■ TASK TO CARRY OUT:
From the line containing "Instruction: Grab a" to the line containing "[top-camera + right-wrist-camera" in the entries below, reproduce every line exactly, ends included. Nothing else belongs in the copy, and no pictures.

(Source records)
━━━━━━
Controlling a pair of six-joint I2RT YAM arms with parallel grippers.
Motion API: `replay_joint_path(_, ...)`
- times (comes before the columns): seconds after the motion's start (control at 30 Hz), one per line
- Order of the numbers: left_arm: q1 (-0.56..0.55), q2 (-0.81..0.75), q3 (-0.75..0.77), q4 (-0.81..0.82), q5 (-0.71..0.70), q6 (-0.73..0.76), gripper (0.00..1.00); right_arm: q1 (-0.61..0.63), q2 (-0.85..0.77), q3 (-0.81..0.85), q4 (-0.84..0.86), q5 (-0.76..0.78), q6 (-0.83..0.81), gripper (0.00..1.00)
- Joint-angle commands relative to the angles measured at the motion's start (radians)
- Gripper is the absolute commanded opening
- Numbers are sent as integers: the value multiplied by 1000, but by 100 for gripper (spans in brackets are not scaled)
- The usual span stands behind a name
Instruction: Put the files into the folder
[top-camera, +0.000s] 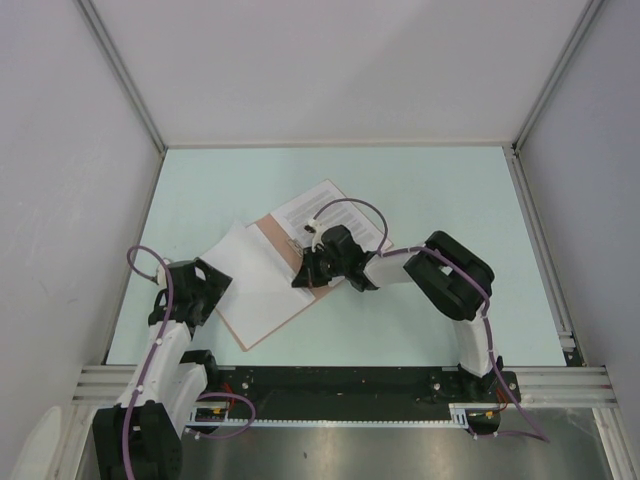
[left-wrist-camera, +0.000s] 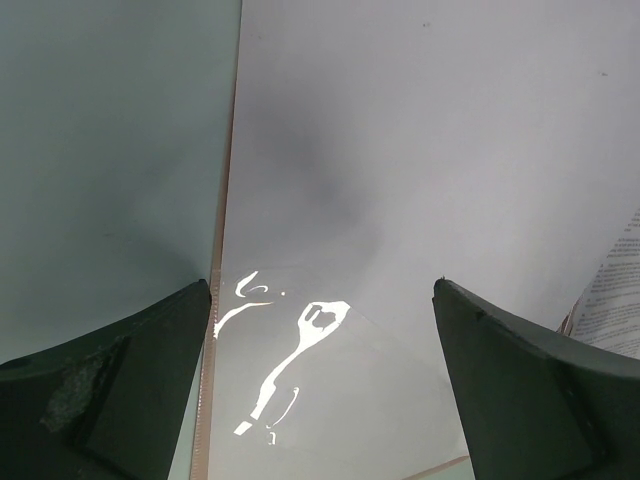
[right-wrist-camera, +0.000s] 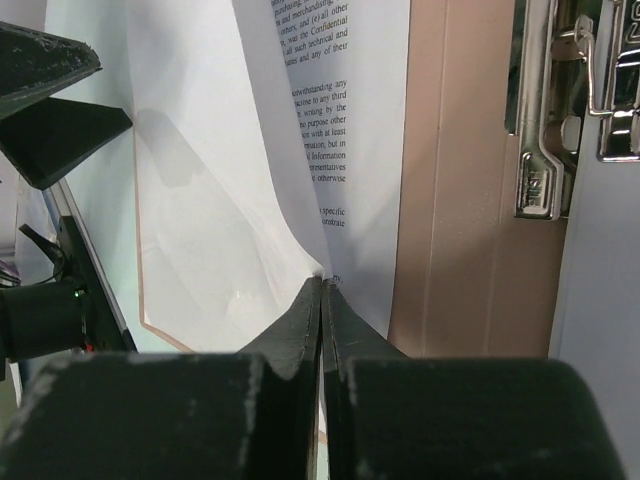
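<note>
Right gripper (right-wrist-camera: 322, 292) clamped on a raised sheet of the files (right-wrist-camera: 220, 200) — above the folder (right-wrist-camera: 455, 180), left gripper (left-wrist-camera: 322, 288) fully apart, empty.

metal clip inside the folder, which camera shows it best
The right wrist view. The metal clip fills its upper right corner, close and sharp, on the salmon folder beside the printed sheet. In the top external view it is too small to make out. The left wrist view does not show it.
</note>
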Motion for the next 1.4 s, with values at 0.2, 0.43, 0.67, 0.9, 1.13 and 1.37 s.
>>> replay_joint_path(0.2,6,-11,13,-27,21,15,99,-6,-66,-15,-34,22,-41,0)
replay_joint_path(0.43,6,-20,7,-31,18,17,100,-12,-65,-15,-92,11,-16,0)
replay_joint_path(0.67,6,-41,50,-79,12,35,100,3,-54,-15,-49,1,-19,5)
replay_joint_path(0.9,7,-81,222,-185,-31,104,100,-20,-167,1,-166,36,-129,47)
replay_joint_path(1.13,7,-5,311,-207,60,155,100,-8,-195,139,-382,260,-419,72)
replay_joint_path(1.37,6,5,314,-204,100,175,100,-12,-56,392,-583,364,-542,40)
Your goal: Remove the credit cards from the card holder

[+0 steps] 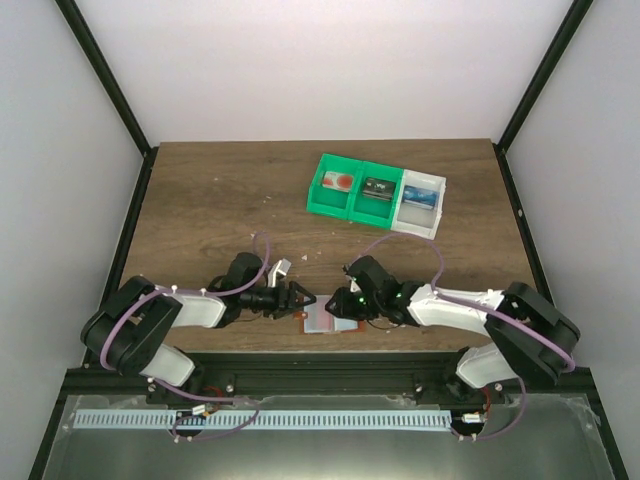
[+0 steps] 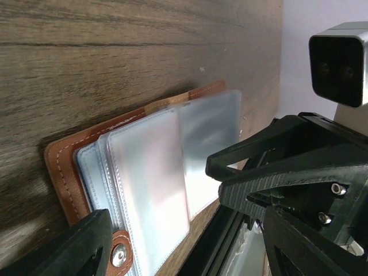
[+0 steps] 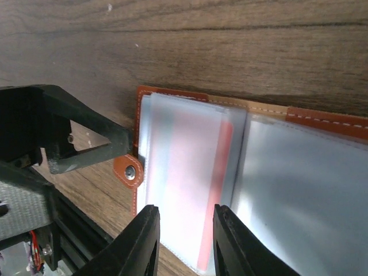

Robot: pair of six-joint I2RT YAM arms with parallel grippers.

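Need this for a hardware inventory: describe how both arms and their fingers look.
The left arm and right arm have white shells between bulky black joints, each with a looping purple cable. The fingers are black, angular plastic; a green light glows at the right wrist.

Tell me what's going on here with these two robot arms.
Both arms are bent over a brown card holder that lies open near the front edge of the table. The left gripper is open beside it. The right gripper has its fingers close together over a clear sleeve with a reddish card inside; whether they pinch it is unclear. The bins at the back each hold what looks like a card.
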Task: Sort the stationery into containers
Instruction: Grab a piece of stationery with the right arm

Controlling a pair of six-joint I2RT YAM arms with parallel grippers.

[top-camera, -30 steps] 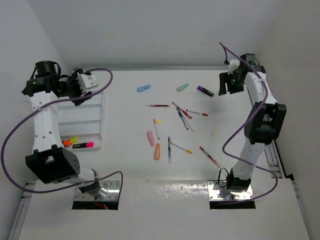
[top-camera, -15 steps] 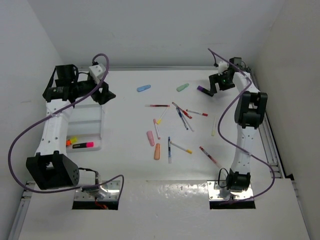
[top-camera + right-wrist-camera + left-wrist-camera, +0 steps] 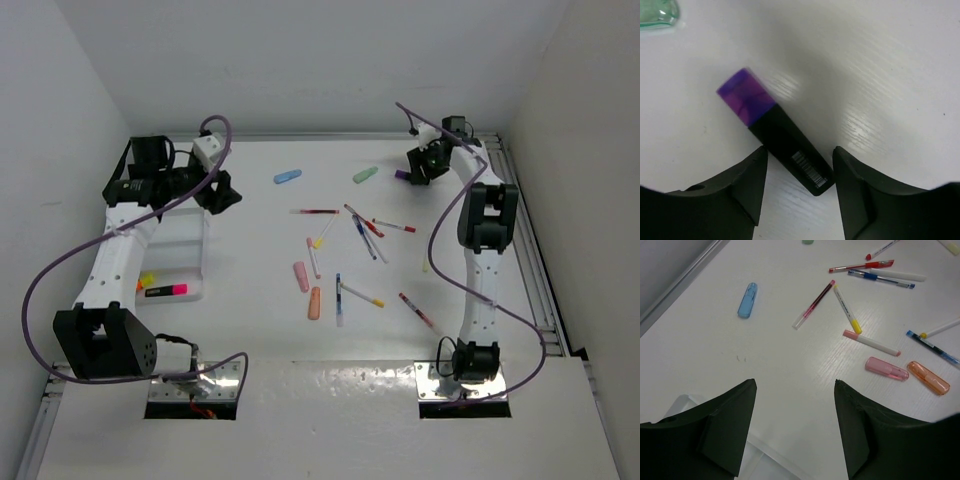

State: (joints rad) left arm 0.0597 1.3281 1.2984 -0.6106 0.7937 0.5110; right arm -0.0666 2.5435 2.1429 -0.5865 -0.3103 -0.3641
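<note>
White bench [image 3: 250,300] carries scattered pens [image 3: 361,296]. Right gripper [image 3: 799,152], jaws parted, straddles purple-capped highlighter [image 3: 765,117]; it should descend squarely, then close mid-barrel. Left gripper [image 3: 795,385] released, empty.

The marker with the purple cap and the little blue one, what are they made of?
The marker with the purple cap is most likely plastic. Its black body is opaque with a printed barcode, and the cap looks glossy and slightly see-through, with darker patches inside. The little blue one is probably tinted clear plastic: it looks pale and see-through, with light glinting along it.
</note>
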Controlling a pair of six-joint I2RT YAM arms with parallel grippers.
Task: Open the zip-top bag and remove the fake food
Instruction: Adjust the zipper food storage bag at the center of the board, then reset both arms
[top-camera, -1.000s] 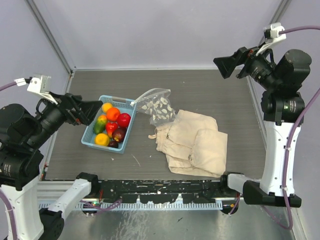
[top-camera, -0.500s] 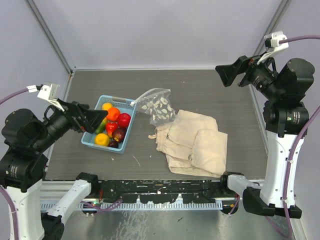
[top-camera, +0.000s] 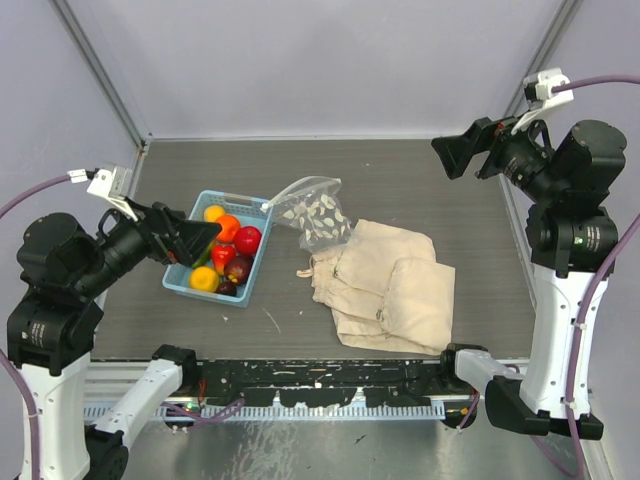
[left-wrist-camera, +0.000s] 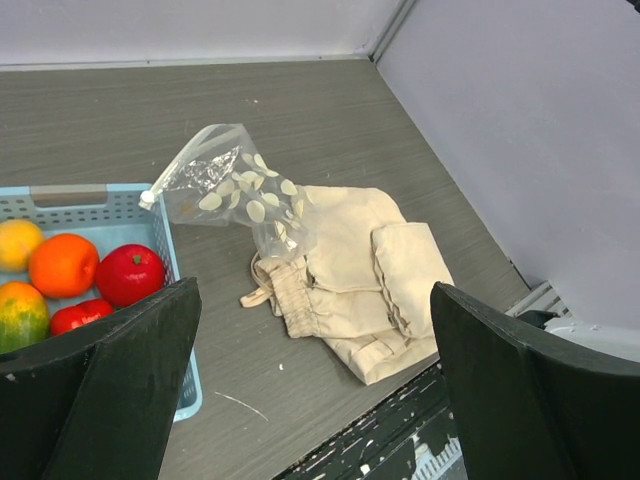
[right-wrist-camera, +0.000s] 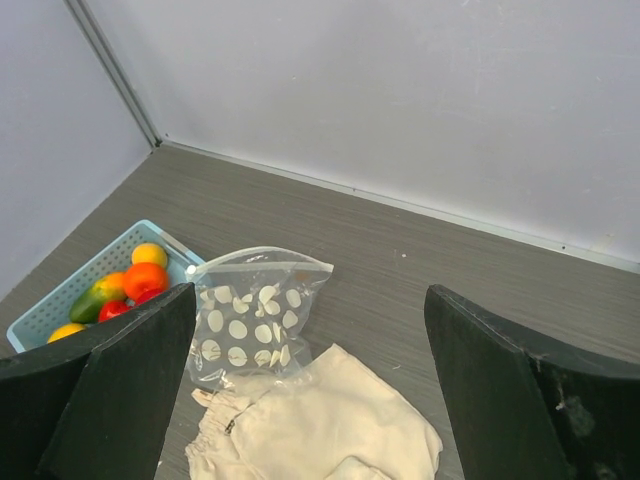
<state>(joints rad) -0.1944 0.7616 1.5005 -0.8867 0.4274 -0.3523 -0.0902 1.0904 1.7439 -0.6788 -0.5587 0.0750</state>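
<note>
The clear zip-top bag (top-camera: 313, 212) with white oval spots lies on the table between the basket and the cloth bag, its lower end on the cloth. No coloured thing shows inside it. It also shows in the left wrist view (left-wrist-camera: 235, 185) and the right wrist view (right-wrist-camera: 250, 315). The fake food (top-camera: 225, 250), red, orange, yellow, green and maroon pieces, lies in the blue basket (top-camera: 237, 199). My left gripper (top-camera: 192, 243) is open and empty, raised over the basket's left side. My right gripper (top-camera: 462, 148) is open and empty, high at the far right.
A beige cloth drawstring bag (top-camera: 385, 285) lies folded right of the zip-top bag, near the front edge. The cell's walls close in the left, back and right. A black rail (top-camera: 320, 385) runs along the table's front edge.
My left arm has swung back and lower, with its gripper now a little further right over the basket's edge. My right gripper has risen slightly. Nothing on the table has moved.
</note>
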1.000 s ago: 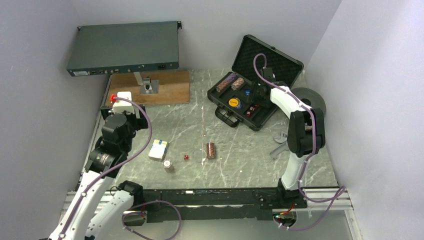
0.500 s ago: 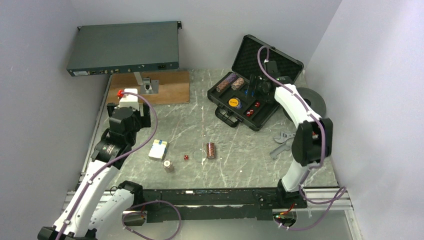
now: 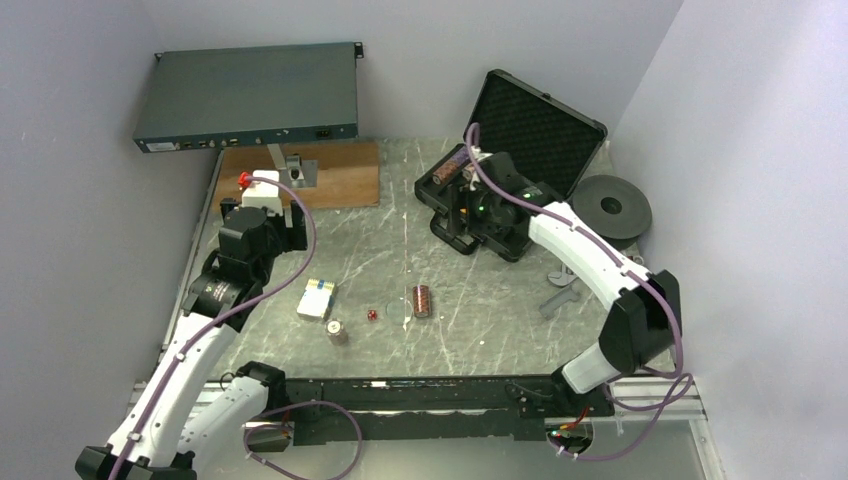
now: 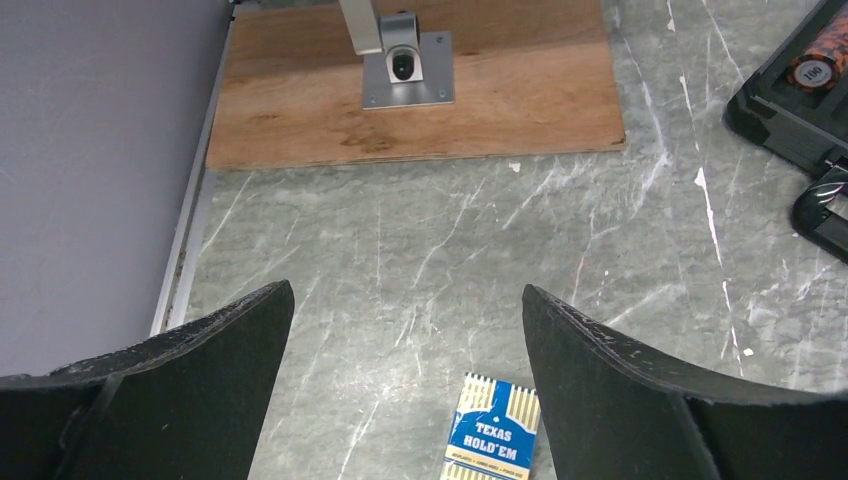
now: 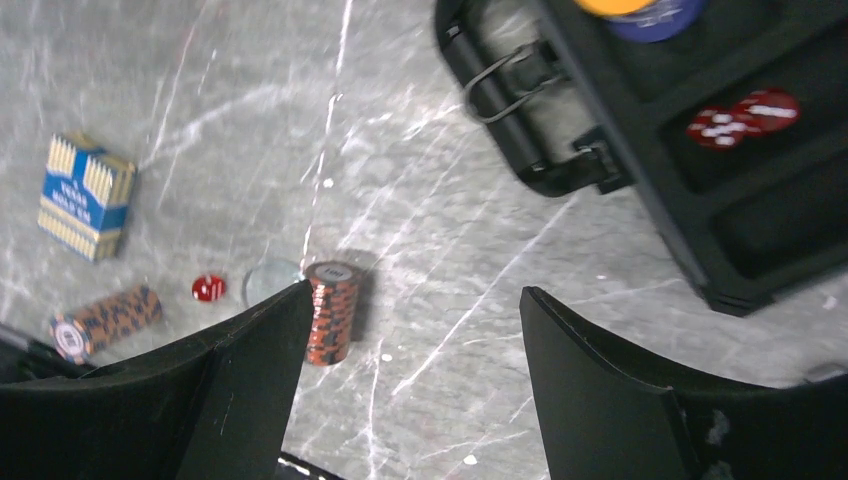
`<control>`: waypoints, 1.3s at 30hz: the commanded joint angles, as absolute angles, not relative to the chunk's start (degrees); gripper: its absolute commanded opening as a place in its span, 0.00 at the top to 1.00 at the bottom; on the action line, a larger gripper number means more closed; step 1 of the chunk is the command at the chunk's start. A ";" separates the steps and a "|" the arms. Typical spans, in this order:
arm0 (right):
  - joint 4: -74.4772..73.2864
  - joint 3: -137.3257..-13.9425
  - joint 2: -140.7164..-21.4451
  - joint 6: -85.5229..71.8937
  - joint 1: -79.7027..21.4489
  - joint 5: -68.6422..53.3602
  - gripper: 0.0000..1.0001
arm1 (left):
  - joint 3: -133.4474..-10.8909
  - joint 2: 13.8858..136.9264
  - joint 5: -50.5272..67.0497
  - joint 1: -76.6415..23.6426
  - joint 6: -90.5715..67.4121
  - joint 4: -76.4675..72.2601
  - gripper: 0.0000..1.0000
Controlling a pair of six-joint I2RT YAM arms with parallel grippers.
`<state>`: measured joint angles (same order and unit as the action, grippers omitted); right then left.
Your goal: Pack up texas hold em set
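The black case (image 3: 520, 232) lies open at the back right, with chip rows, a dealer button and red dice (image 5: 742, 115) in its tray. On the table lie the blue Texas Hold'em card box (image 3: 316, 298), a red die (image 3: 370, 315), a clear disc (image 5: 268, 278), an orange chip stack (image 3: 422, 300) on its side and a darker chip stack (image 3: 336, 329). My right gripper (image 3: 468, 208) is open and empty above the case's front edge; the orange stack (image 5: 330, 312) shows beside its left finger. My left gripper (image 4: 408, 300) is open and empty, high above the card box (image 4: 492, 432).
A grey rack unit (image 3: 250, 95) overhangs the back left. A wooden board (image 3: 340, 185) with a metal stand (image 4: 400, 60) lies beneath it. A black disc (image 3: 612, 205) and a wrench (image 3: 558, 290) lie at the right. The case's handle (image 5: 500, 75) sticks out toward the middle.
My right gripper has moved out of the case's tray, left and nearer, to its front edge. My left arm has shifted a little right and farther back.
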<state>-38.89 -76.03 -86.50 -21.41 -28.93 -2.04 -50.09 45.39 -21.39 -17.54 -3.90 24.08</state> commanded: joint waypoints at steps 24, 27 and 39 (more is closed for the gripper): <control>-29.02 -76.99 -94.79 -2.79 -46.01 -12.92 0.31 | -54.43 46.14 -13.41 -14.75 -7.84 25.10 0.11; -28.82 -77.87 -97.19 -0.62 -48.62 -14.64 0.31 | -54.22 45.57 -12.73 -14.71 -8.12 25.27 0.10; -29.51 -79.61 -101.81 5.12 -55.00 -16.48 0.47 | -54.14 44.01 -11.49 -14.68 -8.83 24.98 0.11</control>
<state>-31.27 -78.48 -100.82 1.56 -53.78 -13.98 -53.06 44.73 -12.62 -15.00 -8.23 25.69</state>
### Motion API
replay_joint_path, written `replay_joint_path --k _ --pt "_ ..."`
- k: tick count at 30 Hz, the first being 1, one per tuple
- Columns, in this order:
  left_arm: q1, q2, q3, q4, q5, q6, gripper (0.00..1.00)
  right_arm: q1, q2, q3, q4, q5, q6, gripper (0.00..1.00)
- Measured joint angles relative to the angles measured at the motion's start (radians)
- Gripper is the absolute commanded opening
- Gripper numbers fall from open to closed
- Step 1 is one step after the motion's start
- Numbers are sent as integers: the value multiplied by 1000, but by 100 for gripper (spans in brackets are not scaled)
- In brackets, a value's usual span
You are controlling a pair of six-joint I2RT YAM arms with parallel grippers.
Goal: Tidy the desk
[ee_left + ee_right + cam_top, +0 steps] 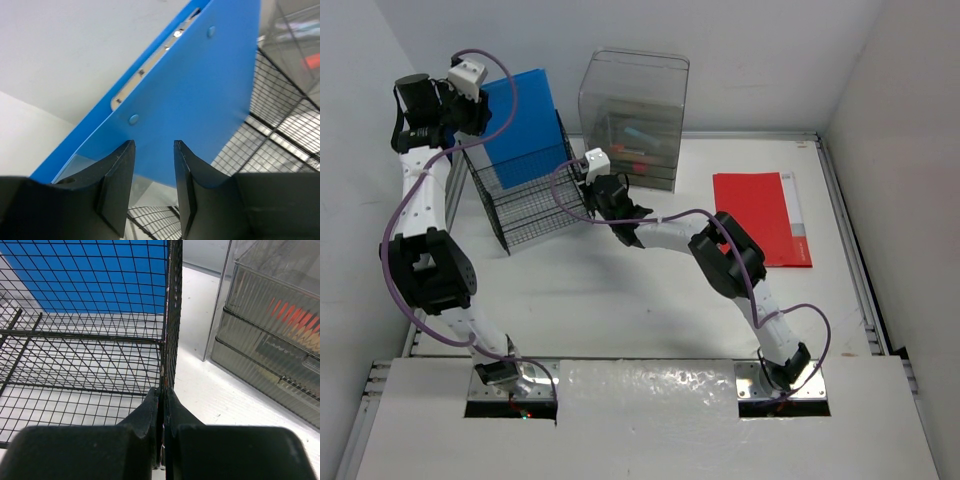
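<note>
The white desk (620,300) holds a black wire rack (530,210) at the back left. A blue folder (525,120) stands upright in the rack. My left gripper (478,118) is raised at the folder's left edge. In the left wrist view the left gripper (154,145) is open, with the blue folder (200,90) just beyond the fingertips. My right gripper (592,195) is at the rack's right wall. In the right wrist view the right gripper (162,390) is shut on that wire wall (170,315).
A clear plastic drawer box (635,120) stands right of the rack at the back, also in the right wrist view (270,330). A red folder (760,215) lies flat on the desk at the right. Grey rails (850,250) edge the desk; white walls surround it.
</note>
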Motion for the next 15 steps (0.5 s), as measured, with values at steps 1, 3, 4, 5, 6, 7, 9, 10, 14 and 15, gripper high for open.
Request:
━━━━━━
■ YOUR RESPONSE:
Instruction: Grab a piece of stationery with the right arm

Controlling a pair of six-joint I2RT YAM arms with parallel grippers.

[top-camera, -30 steps] 
[top-camera, -15 steps] 
[top-camera + right-wrist-camera + left-wrist-camera, +0 steps] 

Nothing else is part of this answer.